◆ Data shown

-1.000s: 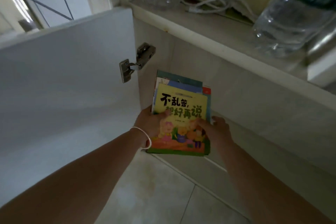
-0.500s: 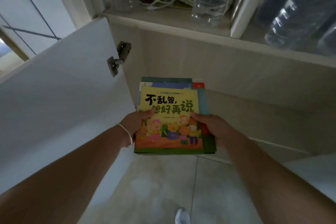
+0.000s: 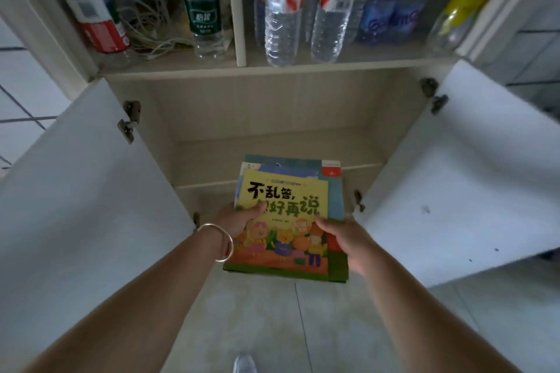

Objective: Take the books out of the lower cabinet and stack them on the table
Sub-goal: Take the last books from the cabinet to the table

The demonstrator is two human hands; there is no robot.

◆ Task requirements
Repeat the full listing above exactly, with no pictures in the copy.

◆ Task output
-1.000s: 
-0.500s: 
+0.000s: 

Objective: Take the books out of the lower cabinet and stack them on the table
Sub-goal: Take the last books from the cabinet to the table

The demonstrator is two human hands; there is no robot.

This output has been written out in full.